Virgil: Objects on the Head of a Pin

Remarkable little language. This thread on embedded languages got me looking, and I came across this paper:

Embedded microcontrollers are becoming increasingly prolific, serving as the primary or auxiliary processor in products and research systems from microwaves to sensor networks. Microcontrollers represent perhaps the most severely resource-constrained embedded processors, often with as little as a few bytes of memory and a few kilobytes of code space. Language and compiler technology has so far been unable to bring the benefits of modern object-oriented languages to such processors. In this paper, I will present the design and implementation of Virgil, a lightweight object-oriented language designed with careful consideration for resource-limited domains. Virgil explicitly separates initialization time from runtime, allowing an application to build complex data structures during compilation and then run directly on the bare hardware without a virtual machine or any language runtime.
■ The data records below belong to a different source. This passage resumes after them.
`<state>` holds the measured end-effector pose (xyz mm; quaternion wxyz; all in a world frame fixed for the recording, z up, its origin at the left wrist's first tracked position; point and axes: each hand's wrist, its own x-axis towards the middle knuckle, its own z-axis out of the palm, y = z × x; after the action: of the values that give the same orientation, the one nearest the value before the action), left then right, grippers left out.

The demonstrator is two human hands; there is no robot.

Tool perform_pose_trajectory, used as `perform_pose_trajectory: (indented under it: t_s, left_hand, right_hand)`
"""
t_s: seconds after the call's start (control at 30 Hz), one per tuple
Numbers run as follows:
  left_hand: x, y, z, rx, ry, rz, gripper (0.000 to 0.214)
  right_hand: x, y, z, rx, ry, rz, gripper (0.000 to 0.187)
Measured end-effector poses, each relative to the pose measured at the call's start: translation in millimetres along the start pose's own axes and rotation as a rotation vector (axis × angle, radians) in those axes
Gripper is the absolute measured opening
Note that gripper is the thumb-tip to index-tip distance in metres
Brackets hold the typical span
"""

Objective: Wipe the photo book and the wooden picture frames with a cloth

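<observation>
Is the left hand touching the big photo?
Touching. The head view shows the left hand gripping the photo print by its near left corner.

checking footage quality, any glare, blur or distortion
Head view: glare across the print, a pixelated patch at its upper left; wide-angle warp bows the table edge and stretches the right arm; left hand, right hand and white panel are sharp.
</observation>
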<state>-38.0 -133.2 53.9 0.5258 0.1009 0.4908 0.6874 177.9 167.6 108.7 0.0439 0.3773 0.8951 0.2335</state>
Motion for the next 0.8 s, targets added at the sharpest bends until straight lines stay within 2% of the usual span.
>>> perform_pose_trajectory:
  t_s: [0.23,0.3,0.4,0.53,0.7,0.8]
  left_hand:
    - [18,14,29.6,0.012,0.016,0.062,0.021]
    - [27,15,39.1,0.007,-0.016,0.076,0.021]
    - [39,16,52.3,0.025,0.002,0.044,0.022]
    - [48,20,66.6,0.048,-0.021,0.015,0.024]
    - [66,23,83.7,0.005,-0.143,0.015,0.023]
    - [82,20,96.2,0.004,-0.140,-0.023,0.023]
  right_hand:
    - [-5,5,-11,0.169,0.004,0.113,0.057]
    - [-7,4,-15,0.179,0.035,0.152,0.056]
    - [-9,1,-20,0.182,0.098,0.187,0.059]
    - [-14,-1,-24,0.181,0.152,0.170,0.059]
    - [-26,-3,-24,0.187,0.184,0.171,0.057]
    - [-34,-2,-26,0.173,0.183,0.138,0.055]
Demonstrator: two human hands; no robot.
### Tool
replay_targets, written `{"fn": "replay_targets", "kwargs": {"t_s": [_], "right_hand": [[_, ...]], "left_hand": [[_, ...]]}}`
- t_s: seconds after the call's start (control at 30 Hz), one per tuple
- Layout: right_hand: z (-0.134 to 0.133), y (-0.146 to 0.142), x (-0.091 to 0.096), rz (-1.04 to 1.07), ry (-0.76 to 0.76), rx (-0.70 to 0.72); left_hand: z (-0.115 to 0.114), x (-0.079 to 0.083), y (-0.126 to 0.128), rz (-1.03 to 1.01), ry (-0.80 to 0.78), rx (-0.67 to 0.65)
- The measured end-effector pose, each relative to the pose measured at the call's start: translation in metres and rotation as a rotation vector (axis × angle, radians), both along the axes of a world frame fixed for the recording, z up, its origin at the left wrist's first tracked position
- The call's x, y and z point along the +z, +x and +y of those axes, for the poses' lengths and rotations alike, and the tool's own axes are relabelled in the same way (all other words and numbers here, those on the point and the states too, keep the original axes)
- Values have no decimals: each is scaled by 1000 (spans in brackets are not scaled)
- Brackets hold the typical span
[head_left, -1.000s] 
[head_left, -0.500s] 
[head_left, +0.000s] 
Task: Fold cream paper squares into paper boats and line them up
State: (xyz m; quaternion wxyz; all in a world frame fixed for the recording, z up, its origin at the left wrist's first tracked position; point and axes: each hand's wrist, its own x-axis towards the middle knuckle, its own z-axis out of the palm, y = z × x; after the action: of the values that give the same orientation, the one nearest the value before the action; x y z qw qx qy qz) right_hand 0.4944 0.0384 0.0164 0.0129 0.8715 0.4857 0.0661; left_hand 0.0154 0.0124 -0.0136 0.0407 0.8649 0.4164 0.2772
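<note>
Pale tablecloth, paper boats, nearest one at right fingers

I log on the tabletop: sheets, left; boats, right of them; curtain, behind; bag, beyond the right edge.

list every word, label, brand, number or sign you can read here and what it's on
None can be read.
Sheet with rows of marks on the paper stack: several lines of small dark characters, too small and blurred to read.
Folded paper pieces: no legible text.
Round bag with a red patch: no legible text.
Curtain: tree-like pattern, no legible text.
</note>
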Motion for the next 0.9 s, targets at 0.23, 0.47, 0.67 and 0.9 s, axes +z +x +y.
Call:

This separation allows the entire program heap to be available at compile time and enables three new data-sensitive optimizations: reachable members analysis, reference compression, and ROM-ization. Experimental results demonstrate that Virgil is well suited for writing microcontroller programs, with five demonstrative applications fitting in less than 256 bytes of RAM with fewer than 50 bytes of metadata. Further results show that the optimizations presented in this paper reduced code size between 20% and 80% and RAM size by as much as 75%.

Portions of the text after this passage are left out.